PROMPT: The answer is the first line of the listing and every line after it through the one containing "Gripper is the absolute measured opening", exact, with pictures removed.

DATA EXTRACT:
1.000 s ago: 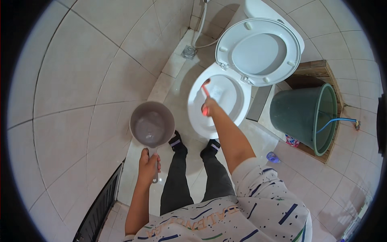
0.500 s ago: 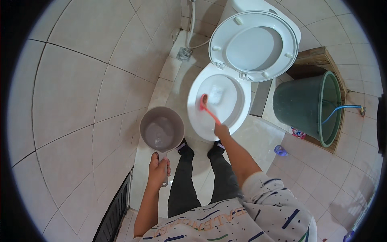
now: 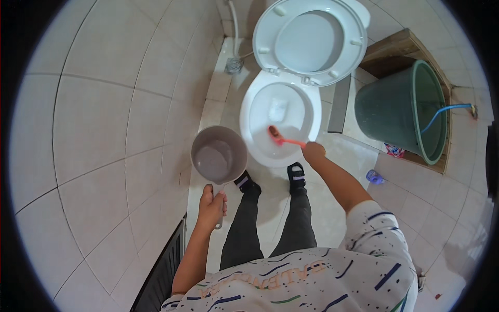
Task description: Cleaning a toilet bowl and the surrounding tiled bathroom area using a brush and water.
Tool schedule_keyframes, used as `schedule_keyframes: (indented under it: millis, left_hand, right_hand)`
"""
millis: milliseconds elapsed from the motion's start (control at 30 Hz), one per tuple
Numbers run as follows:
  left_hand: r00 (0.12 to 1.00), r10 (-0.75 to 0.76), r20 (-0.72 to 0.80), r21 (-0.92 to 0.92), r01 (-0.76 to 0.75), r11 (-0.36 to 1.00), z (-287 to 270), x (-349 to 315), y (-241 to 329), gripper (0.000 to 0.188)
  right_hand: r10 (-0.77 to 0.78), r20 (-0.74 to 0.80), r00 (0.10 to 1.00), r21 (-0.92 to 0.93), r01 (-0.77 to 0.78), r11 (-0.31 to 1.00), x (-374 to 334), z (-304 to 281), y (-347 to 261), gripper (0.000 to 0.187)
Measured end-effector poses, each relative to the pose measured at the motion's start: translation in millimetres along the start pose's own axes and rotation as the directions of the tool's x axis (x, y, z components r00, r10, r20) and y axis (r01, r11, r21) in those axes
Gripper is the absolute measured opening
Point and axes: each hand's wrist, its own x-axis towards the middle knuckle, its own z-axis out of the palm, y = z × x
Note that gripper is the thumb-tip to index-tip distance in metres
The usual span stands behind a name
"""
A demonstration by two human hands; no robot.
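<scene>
My left hand point(image 3: 212, 208) is closed round the handle of a grey-brown water dipper point(image 3: 218, 156), its round mouth facing up. A little water seems to lie in the bottom of it. In my right hand point(image 3: 314, 151) is the handle of a red-orange toilet brush point(image 3: 283, 139). The brush head is over the near left part of the white toilet bowl point(image 3: 316, 112); whether it touches the inside cannot be told. The toilet's seat and lid point(image 3: 266, 36) are raised at the back.
Right of the toilet, a large green bucket point(image 3: 387, 112) stands tilted in view, a blue hose point(image 3: 442, 113) over its rim. A purple object point(image 3: 375, 177) lies on the floor nearby. A tiled wall point(image 3: 104, 119) runs close on the left, with a floor drain point(image 3: 234, 65) by the toilet.
My right hand has moved right and a little up, and the brush has swung to lie more sideways nearer the bowl's front. The dipper has shifted slightly right. My right foot has stepped sideways.
</scene>
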Motion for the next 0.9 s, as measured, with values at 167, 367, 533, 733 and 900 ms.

RESULT OF THE TASK:
1.000 s ago: 
0.500 s ago: 
now: 
Task description: Cleaning a toilet bowl and the surrounding tiled bathroom area using a brush and water.
Tool schedule_keyframes, used as `schedule_keyframes: (indented under it: millis, left_hand, right_hand)`
"""
millis: milliseconds elapsed from the motion's start (control at 30 Hz), one per tuple
Numbers run as follows:
  left_hand: r00 (0.12 to 1.00), r10 (-0.75 to 0.76), r20 (-0.72 to 0.80), r21 (-0.92 to 0.92), r01 (-0.76 to 0.75), r11 (-0.36 to 1.00), z (-287 to 270), x (-349 to 315), y (-241 to 329), gripper (0.000 to 0.188)
  right_hand: r10 (-0.77 to 0.78), r20 (-0.74 to 0.80), r00 (0.10 to 1.00), r21 (-0.92 to 0.93), r01 (-0.77 to 0.78), r11 (-0.31 to 1.00), x (-374 to 334), z (-304 to 281), y (-347 to 261), gripper (0.000 to 0.187)
Measured end-effector poses, each relative to the pose measured at the motion's start: translation in millimetres along the start pose's own axes and rotation as the directions of the tool's x axis (x, y, z components r00, r10, r20) and y axis (r01, r11, r21) in those axes
Gripper is the absolute measured opening

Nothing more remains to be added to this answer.